◆ **DIRECTIONS FOR THIS TASK**: Pull every line containing "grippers" from the listing below.

◆ **DATASET SECTION**:
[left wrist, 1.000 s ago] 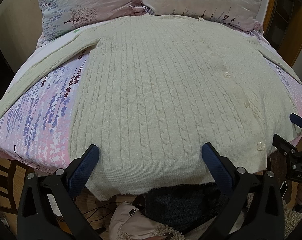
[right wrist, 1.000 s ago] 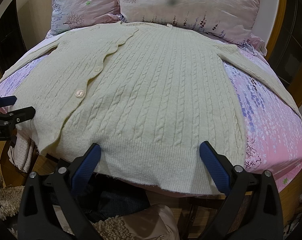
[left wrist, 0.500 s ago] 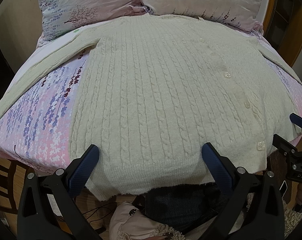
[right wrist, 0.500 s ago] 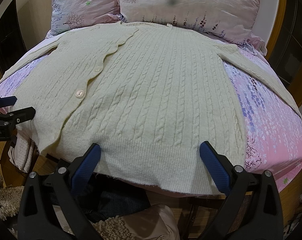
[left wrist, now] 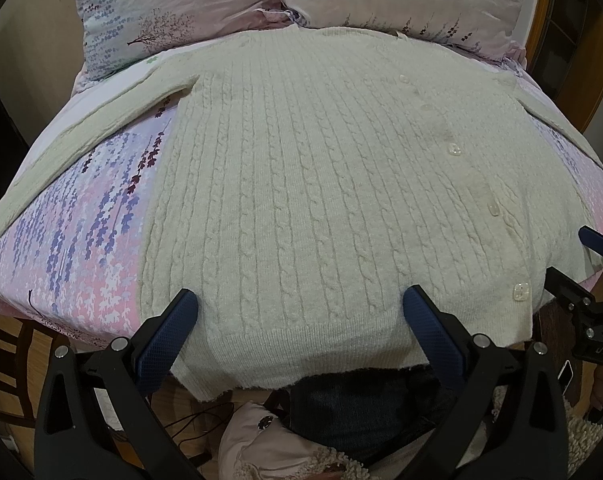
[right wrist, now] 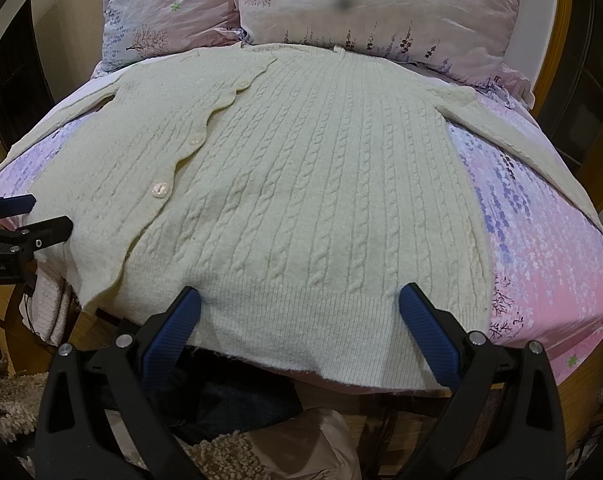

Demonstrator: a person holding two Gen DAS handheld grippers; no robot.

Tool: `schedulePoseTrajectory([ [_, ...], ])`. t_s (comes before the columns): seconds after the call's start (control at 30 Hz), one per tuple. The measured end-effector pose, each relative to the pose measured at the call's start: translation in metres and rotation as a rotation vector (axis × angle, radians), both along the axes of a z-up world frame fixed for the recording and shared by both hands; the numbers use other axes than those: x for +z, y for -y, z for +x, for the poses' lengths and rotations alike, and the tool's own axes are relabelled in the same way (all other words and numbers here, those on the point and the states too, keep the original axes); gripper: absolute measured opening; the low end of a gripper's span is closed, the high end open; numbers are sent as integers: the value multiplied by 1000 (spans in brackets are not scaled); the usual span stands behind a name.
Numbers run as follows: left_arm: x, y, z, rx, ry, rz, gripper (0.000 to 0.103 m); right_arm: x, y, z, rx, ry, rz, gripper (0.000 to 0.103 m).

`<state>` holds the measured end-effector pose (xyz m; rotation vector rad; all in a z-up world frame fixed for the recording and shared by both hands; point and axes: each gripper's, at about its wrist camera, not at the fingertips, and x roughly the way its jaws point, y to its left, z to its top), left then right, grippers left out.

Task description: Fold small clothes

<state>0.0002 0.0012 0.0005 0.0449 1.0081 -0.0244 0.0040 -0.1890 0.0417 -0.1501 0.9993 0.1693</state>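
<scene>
A cream cable-knit cardigan (left wrist: 309, 184) lies flat and buttoned on the bed, its sleeves spread out to both sides and its hem hanging over the near edge. It also shows in the right wrist view (right wrist: 313, 184). My left gripper (left wrist: 300, 304) is open and empty, its blue pads over the hem left of the button band. My right gripper (right wrist: 300, 300) is open and empty over the hem on the right half. Each gripper shows at the edge of the other's view, the right one (left wrist: 581, 272) and the left one (right wrist: 25, 220).
The bed has a pink and lilac floral sheet (right wrist: 541, 248) and two floral pillows (left wrist: 173, 12) (right wrist: 381, 4) at the head. A wooden bed frame (right wrist: 565, 28) runs along the right. Folded pinkish clothes (right wrist: 49, 304) and a shaggy rug (right wrist: 17, 400) lie below the near edge.
</scene>
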Motion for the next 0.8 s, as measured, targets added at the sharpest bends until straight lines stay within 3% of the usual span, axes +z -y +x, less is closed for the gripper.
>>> schedulePoseTrajectory([
  [0.33,0,-1,8,-15,-30,-8,102,9,10,6,1,-9,89,99],
  [0.5,8,-13,20,5,-20,-55,102,39,48,23,-53,115,214,100],
  [0.6,16,-25,32,25,6,-104,102,55,94,42,-181,196,323,101],
  [0.73,26,-37,54,33,51,-158,102,58,150,75,-365,182,398,100],
  [0.8,33,-39,69,33,71,-146,102,52,180,93,-468,158,474,90],
])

◆ **OUTPUT OF THE EXERCISE**:
Demonstrator: a person holding two Gen DAS handheld grippers; no robot.
`<state>` holds the measured end-effector pose (xyz m; rotation vector rad; all in a z-up world frame fixed for the recording and shared by both hands; point and axes: each gripper's, at about its wrist camera, not at the fingertips, and x roughly the way its jaws point, y to its left, z to its top), left then right, grippers left out.

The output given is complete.